The Special Representative also stressed the need for a dialogue between the FYROM Government and minority groups, and he mentioned the incident Thursday in which three people were killed when the village of Krivenik, on Kosovo's side of the border with FYROM, was shelled. Haekkerup had expressed his deep regret about the tragedy.

The Macedonian officials told Haekkerup that a full investigation would be carried out into the incident.

Asked about the shelling incident, the Spokesman noted reports that a shell had hit a car traveling on the Kosovo side of the border, immediately killing a journalist for Associated Press Television and an ethnic Albanian cameraman. Neither the Government nor ethnic Albanian rebels had admitted that they fired that mortar round, he added.
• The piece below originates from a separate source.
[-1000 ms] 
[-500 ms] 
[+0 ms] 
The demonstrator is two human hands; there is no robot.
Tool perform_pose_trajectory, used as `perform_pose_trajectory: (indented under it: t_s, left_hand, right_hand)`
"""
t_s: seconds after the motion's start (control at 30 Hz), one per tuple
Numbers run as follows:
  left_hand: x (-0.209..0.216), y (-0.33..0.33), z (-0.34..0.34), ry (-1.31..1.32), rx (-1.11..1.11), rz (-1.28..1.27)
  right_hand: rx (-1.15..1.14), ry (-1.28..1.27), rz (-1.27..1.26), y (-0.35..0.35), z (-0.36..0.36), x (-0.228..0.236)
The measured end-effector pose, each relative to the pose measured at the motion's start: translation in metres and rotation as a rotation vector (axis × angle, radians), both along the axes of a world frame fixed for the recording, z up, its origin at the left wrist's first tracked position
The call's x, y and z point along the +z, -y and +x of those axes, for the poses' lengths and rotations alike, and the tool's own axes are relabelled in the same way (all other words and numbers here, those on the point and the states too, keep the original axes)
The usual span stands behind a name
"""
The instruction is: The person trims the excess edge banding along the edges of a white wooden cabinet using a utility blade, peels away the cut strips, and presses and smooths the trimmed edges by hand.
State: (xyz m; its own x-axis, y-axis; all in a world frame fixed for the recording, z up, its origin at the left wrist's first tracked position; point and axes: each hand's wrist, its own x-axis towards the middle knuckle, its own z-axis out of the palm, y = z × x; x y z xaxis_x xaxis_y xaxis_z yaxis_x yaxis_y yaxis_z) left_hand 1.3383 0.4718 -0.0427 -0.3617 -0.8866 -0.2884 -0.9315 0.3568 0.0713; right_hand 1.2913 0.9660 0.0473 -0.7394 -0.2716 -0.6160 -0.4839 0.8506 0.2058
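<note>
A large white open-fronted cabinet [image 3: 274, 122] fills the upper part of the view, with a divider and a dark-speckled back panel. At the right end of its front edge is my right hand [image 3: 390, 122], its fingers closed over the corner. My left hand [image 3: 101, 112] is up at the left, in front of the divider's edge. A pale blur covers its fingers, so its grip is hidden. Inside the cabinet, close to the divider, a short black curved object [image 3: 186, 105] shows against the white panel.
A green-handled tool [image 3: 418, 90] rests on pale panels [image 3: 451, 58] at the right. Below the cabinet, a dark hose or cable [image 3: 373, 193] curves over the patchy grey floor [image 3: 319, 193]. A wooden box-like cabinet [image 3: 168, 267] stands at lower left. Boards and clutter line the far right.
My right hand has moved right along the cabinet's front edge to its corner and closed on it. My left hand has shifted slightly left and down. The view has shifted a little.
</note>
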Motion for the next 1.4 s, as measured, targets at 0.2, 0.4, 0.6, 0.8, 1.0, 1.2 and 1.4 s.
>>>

A meeting to chart the future of the official scientific body that advises Governments on climate change will take place next week at the Nairobi headquarters of the United Nations Environment Programme (UNEP). The plenary meeting of the Intergovernmental Panel on Climate Change (IPCC) will take place in Nairobi from April 4 through 6, and will be an opportunity for climate change experts to consider formally the reports of the panel's Working Group.

Klaus Toepfer, the Executive Director of UNEP, said Thursday that the latest scientific assessments show that global warming is intensifying with serious consequences for all people. Toepfer said, "I would ask those countries with any lingering doubts about the science of global warming to come forward, to tell us areas where they believe the science is incomplete, so the IPCC can address those concerns."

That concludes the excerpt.